Robert Preston Meservey was born June 8, 1918, in Newton Highlands, Mass., and came to California in childhood when his father, a shipping clerk, found work in Hollywood.

He briefly considered a career in sports.

Major League Dream

“I played ball for the Hollywood Blues of the Pacific Coast League,” he said, “and I thought I was going to be a major leaguer. But I was the only one who seemed to think so. I worked as a parking lot attendant for a while and a delivery boy and two or three other things, but none of them seemed just right. So in the end, of course, I picked acting . . .”

His first performing job was with a Shakespearean repertory group managed by the mother of film star Tyrone Power, and he kept at it for more than a year. By the time it finally failed, he was able to find work at the Pasadena Community Theater, working in 42 productions and playing everything from leads to walk-ons.

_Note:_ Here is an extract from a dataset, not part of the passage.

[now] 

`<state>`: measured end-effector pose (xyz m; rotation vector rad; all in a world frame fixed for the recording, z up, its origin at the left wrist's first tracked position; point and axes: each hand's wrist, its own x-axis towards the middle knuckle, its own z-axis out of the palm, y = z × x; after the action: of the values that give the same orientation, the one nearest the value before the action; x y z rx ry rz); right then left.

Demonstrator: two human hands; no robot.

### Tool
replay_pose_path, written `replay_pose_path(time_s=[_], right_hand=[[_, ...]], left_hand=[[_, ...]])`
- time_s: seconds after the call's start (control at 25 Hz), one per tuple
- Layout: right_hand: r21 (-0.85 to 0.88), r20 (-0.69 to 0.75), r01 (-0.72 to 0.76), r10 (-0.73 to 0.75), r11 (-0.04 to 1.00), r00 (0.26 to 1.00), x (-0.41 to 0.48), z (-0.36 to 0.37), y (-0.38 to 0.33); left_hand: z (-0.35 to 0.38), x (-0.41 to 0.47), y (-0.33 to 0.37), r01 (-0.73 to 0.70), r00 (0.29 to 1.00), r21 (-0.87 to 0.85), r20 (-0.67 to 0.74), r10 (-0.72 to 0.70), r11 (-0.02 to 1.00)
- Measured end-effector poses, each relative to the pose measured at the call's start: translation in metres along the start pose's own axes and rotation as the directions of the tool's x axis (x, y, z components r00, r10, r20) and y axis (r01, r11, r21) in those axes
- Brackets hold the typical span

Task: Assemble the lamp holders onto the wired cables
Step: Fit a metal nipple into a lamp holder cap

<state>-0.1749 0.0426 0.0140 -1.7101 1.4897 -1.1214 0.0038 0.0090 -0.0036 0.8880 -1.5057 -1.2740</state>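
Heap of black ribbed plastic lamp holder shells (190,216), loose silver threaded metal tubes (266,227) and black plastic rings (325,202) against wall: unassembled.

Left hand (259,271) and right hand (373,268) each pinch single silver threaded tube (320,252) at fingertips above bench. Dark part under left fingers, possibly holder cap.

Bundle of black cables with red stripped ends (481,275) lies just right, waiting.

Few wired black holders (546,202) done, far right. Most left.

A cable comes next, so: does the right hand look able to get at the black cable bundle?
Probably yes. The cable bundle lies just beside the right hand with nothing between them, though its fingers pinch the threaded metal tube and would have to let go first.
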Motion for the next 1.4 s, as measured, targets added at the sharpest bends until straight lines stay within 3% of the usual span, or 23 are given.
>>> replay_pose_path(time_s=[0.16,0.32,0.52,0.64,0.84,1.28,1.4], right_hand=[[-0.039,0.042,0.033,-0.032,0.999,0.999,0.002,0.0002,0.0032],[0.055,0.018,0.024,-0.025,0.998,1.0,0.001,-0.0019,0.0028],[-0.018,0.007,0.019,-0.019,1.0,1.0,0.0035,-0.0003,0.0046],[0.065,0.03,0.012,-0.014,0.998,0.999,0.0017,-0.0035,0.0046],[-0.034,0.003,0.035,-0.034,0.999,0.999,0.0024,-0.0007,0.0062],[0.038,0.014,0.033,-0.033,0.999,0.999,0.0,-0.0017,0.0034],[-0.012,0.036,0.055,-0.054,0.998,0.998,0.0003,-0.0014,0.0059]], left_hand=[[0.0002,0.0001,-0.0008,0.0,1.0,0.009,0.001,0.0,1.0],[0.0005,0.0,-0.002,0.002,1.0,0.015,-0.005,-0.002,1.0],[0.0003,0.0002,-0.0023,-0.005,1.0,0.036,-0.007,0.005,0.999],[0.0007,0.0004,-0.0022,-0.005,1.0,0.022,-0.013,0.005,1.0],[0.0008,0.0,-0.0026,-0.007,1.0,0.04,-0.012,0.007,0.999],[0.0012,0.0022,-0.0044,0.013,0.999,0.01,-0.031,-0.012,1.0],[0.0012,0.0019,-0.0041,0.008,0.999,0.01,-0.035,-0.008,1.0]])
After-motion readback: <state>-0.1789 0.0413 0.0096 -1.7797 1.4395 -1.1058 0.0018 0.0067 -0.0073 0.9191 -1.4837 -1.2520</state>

And this led to a job in motion pictures.

“I was playing Van, the hoofer, in Robert Sherwood’s ‘Idiot’s Delight,’ ” he recalled, “when a movie scout spotted me--talk about your cliches, but that’s what happened-- and signed me to one of those hourly option contracts at Paramount.”

Surprise Reception

Such contracts tended to be of short duration and lead nowhere, and Preston said he was surprised when he went to work almost immediately in “King of Alcatraz,” and followed with second leads in “Union Pacific” and “North West Mounted Police.”

“I was the young heavy who always dies,” he laughed.

“In ‘Union Pacific’ I was Barbara Stanwyck’s gambler-husband, and with Joel McCrea in the co-starring role you didn’t have to read the script to know where I was going to wind up before the end of the picture. Then in ‘North West Mounted Police’ they had a role as Madeline Carroll’s reckless and irresponsible little brother . . . who, of course, winds up dead.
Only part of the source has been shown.